If you’ve taken out a mortgage in the past few years, there’s a good chance that the holder of that loan is the US Federal Reserve – a result of its monetary stimulus efforts during the pandemic.
Why it matters: The Fed will face a host of political and economic problems as it tries to move away from subsidizing home loans by shrinking its portfolio of mortgage-backed securities.
- The problem: Pulling out of this market risks crashing the housing industry and creating an intense political stroke for financial loss.
Using the numbers: As of February 2020, the Fed owned $1.4 trillion in mortgage-backed securities and the number was rapidly declining. But as the pandemic took hold, the central bank launched a new round of asset purchases (known as “quantitative easing”), taking that number to $2.7 trillion.
- The policy contributed to ultra-low mortgage rates, which until recently stimulated home buying and refinancing activity.
Game Status: Now, as the Fed tries to tighten monetary policy to fight inflation, it wants to downsize this portfolio. It may turn out to be easier said than done.
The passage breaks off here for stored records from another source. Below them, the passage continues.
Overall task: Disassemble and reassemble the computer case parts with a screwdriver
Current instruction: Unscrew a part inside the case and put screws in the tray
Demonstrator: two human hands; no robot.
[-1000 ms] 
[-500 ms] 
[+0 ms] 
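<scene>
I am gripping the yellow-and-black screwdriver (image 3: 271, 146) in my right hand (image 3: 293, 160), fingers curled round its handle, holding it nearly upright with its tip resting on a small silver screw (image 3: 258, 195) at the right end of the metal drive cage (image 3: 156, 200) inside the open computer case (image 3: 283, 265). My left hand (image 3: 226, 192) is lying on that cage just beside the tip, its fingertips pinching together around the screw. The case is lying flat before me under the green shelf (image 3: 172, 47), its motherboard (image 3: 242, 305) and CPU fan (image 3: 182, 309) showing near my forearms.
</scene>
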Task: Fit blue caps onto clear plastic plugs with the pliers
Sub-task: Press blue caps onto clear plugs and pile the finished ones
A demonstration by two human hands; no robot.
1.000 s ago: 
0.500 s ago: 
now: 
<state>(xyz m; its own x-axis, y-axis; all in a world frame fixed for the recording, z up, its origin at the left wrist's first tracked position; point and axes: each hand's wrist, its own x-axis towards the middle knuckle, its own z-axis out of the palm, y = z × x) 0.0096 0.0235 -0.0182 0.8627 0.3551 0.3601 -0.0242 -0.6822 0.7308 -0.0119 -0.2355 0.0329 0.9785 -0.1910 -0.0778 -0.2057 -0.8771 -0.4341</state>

- The Fed says it will reduce the mortgage portfolio by up to $35 billion a month through September. Emphasis on “up to”.
As a matter of fact, the numbers will probably fall short of that.
- The reason: For the time being, the Fed is only trying to let its holdings shrink when securities are paid off. But with mortgage rates rising sharply in recent months, people have little incentive to sell their home or refinance a mortgage — so those mortgages are likely to stay on the Fed’s books longer.
That will leave the Fed with unattractive options. It might simply accept that it will continue to play an outsized role in the housing market and a larger balance sheet than it might wish.
- Or it could start selling the securities on the open market –– a possibility that, according to the minutes of its policy meeting in March, could come later.
What you say: “Let’s get the program that we have going and update it, but once we get it going I think it’ll be worth taking a look at what’s happening with the mortgageee [securities] on our balance sheet,” Thomas Barkin, President of the Federal Reserve Bank of Richmond, told Axios.
- “I’m certainly open to a focused and disciplined way of selling in the market if we’re not moving towards the primary Treasury balance sheet that we’ve said we want,” he said.
Yes but: That will work his own problems. If the Fed sells low-yield mortgage securities at a time when prevailing interest rates are much higher, large financial losses are incurred, reducing the funds that the central bank returns to the Treasury.
- In this scenario, expect officials to have to face tough questions from Capitol Hill to explain why they lost billions of dollars on behalf of the American people.
- Also, the sales would likely push mortgage rates higher even as the housing industry is already beginning to groan under the pressure of rising interest rates. Home builders, real estate agents, and other influential industry groups will take their discontent to elected officials.
The bottom line: The Fed’s pandemic measures have fueled a housing boom. If it attempts to withdraw that support, it could be bad news for housing construction – and for the Fed’s standing on Capitol Hill.